Berbagai benturan yang mungkin terjadi saat menyatukan visi, tentu akan menjadi tambahan pengalaman tersendiri.
“Begitu pula saat pembagian kerja, kita menjadi terbiasa untuk bekerja secara Team Work, saling membahu, mendukung satu dengan lainnya,” paparnya.
Interaksi dengan sesama anggota maupun pengurus organisasi membuat kita menjadi kenal dan dikenal banyak orang.
“Dengan kata lain, melalui pergaulan yang luas, kita akan memiliki banyak teman, selain kita dapat mempelajari karakter tiap orang,” kata Dini.
Masih menyoal hobinya berorganisasi, Dini menyinggung soal kebiasaan yang sangat melekat pada bangsa ini, yaitu kegotong-royongan. Kebiasaan guyub itu, kata Dini, semakin memudar setelah terdesak oleh perilaku individualis.
“Orang makin pragmatis. Serba uang. Duit jadi raja,” jelasnya.
Sejalan dengan itu, kata Dini, dominasi gaya kapitalis dengan perangkat nilai yang tidak sesuai dengan budaya dan kepribadian bangsa menjadi semakin marak.
“Yang lebih memprihatinkan lagi masyarakat terlalu mudah melakukan tindakan yang menimbulkan pertengkaran, mudah berkelahi, bentrokan, dan mengadu domba,” ujarnya.
Dini menambahkan, pandangannya bukan didasari romantisme historis masa lalu.
“Ini fakta riil akan pentingnya jatidiri untuk membingkai dinamika kehidupan masyarakat Indonesia yang makin kompleks akibat globalisasi,” ujarnya.
Memudarnya semangat gotong royong mengakibatkan semakin lemahnya identitas dan jati diri bangsa. Sebagai warga negara yang baik, lanjut Dini, menjadi keharusan bagi setiap warga untuk ikut melestarikan semangat gotong royong.
“Menghargai kebersamaan, perbedaan dan nilai-nilai gotong-royong yang selama ini menjadi kekhasan budaya kita. Menghargai Kearifan Budaya (local wisdom) yang sudah mengakar dalam sendi-sendi kehidupan masyarakat yang selama ini bermanfaat dalam berbagai aspek kehidupan,” ujarnya lagi.

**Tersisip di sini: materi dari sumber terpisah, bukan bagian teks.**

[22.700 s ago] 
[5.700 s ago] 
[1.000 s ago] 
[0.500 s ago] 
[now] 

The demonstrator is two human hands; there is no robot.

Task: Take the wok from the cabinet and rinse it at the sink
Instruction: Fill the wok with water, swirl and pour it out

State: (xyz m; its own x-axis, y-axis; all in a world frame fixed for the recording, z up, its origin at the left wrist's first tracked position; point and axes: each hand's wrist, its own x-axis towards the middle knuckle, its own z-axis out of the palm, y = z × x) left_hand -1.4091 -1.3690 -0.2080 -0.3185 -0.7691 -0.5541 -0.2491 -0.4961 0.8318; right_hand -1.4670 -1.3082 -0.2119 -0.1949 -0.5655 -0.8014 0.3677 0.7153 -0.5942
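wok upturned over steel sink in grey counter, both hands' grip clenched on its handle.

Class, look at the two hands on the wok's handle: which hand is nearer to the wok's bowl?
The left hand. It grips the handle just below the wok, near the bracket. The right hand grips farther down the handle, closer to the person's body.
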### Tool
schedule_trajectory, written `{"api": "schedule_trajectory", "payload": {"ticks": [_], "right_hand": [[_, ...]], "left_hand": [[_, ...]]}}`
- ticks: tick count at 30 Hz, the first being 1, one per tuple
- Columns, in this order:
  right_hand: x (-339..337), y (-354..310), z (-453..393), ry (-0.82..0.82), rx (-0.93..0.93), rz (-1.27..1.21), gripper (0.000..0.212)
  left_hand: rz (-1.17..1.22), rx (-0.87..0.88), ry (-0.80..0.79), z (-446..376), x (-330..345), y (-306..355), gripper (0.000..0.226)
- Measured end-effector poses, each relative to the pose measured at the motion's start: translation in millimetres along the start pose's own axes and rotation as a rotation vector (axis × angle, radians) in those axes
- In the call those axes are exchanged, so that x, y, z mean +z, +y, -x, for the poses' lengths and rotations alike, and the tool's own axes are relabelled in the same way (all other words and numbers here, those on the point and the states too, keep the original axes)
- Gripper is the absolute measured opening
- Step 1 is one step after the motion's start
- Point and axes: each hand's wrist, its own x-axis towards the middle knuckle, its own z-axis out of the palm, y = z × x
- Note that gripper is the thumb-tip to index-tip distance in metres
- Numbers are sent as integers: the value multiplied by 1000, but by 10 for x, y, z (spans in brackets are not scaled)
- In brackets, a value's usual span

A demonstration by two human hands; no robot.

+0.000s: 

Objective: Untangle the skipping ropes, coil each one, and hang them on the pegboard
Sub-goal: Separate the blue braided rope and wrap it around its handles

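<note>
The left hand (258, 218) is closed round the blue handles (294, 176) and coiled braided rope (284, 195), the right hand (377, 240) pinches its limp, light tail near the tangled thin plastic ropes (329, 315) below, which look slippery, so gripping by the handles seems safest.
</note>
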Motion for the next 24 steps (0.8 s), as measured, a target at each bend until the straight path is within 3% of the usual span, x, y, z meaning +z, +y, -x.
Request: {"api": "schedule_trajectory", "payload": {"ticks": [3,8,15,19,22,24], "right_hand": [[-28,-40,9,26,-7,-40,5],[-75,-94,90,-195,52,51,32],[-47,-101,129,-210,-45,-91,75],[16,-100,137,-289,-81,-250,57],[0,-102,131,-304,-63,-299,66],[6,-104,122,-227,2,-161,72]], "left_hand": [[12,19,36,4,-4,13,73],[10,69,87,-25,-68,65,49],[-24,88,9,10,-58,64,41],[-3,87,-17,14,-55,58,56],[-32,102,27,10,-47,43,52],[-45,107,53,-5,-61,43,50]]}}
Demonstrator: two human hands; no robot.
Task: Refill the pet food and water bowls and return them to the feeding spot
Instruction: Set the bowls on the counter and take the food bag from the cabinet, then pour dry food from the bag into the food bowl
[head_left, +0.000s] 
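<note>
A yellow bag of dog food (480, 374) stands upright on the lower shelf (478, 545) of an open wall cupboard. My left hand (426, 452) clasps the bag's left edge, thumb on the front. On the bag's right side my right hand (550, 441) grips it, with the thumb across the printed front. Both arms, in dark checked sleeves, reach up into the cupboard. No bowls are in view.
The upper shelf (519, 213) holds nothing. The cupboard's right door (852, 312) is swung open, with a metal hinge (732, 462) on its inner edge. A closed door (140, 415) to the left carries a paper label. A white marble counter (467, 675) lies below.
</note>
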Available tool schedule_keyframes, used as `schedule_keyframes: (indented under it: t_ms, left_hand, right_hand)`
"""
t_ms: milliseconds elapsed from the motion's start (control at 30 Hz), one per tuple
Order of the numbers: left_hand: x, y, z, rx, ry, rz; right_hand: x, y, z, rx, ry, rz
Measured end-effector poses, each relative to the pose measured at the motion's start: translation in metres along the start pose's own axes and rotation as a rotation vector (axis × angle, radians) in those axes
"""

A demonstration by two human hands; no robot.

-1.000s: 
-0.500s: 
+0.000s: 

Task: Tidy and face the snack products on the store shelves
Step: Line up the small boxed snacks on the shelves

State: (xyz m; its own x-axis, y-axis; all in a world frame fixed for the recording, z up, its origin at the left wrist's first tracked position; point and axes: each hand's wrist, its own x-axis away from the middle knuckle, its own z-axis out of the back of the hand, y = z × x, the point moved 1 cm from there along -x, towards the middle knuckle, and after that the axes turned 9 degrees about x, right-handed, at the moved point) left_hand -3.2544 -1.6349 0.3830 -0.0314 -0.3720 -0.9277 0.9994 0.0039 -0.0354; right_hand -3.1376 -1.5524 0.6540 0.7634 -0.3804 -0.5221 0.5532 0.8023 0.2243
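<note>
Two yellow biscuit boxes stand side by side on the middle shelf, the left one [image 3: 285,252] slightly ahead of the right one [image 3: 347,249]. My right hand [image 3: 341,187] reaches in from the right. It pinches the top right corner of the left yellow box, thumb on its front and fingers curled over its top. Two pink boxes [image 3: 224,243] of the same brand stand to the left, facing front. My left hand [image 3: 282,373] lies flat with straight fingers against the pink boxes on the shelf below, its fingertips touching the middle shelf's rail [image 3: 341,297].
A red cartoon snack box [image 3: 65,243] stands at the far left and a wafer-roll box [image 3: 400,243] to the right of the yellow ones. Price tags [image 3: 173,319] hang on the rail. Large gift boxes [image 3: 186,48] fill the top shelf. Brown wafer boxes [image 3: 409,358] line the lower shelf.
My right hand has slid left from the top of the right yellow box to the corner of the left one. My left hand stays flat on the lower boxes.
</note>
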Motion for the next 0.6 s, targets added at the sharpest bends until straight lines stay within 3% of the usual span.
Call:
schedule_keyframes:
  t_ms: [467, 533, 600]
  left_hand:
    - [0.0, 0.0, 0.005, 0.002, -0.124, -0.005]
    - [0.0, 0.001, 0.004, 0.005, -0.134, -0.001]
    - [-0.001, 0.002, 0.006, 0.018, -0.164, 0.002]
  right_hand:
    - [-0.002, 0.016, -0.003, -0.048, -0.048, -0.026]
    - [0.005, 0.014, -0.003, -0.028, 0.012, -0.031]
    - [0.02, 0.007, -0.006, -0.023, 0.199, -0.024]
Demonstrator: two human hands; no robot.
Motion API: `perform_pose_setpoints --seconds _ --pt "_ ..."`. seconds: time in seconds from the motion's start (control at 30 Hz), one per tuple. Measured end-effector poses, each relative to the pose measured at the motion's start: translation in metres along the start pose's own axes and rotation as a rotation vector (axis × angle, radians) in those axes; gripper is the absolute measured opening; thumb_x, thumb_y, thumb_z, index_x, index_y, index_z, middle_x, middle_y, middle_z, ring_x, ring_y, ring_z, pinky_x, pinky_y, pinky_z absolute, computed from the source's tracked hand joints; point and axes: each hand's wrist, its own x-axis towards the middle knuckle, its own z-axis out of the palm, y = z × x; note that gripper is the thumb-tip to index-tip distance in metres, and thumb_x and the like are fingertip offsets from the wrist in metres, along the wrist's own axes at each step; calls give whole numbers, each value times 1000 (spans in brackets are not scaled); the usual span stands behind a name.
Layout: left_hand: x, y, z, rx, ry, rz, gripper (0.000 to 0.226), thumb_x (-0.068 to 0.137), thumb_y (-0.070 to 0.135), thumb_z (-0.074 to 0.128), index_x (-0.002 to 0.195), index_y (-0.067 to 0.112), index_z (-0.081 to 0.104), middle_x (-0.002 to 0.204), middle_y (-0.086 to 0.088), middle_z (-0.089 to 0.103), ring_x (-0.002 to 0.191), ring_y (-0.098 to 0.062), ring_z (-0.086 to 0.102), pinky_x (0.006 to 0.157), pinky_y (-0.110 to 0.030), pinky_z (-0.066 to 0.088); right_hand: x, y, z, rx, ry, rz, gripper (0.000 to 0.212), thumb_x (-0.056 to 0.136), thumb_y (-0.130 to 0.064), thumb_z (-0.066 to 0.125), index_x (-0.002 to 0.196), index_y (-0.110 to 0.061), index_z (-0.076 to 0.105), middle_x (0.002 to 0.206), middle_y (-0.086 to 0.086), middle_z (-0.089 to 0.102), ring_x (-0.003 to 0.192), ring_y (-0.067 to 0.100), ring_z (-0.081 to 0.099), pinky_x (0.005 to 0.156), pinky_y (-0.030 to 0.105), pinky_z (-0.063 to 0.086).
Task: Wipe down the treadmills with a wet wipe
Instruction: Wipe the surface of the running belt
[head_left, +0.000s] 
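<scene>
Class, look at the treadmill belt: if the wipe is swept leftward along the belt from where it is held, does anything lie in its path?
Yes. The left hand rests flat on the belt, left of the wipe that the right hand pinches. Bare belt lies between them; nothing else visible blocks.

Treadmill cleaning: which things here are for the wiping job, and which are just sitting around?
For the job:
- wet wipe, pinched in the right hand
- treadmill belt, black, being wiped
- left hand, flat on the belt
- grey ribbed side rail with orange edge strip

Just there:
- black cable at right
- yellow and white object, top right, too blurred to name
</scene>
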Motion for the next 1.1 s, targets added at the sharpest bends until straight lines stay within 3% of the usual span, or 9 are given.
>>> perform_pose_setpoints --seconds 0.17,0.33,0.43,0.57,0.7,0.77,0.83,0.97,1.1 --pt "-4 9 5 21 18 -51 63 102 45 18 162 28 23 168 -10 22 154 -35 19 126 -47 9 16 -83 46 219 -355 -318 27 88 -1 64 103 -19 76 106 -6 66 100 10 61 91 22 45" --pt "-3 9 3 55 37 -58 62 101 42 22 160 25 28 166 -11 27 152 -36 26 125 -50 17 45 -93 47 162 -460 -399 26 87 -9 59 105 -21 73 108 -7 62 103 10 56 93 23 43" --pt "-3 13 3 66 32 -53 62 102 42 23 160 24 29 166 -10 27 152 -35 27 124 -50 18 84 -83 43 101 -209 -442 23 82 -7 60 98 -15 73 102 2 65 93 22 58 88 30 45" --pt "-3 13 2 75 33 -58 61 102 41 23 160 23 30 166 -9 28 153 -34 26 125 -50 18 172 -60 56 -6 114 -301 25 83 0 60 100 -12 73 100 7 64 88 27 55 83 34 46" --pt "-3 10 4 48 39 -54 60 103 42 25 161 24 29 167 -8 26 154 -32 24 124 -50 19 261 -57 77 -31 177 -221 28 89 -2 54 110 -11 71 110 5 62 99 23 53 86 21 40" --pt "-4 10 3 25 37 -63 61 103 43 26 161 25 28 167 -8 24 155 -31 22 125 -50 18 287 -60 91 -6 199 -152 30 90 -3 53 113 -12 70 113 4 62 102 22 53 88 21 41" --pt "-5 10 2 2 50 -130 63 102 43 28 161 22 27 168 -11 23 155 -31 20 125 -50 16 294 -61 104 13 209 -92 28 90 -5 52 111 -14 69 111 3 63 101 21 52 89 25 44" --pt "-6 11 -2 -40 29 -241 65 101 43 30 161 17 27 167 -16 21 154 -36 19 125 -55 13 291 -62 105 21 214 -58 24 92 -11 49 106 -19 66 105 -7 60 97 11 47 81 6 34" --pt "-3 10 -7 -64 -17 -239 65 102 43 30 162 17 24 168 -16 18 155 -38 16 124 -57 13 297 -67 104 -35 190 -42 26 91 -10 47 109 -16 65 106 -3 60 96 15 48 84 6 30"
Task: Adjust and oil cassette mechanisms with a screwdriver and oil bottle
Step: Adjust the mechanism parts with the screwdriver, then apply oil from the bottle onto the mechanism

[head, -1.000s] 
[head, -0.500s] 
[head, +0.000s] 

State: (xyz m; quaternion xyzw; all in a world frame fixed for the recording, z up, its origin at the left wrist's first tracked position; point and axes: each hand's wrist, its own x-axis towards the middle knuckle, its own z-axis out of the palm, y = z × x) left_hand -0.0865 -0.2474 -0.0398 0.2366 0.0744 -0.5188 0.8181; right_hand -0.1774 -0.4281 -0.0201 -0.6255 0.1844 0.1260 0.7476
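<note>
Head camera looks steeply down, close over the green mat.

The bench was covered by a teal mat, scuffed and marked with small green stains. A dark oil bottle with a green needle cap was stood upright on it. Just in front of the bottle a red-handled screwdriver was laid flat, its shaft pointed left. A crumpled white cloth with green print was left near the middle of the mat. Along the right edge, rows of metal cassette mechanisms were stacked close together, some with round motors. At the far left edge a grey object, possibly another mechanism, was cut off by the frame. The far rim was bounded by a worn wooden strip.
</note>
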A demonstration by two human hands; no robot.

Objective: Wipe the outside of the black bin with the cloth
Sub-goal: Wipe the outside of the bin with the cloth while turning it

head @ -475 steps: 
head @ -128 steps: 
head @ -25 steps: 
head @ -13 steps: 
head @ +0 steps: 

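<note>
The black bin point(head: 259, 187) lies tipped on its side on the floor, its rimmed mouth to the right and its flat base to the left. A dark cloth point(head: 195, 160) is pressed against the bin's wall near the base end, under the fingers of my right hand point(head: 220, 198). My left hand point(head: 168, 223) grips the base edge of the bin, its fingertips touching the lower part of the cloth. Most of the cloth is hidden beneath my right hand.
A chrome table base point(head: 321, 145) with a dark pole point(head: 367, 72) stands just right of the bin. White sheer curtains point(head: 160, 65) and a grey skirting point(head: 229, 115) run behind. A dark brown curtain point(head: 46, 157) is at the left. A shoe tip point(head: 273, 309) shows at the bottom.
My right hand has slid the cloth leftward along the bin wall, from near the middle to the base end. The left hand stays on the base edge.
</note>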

Local wisdom (Kearifan Local), kata Dini memberi pengaruh positif dalam kehidupan berbangsa dan bernegara. Berbagai tradisi yang tumbuh, menurutnya, telah teruji dan menjadi sumber nilai dan norma yang hidup dan berkembang di masyarakat.
“Marena itu, pentingnya terus melestarikan nilai-nilai budaya lokal sebagai sarana pembentukan jatidiri bangsa melalui kesadaran sejarah dan kesadaran budaya,” ujar gadis yang tengah menempuh Pendidikan S-2 di Universitas Pendidikan Indonesia (UPI) Bandung ini.
Budaya lokal, lanjut Dini, jangan sampai hilang. “Jangan sampai kesenian dan budaya kita tenggelam di bawah dominasi budaya asing. Melalui kegiatan pariwisata antara lain kita harapkan seni budaya berbasis lokal tetap eksis dan menjadi daya tarik bangsa-bangsa lain di dunia,” harap Ketua Kohati Cabang Bandung ini mengakhiri. (Eddie Karsito).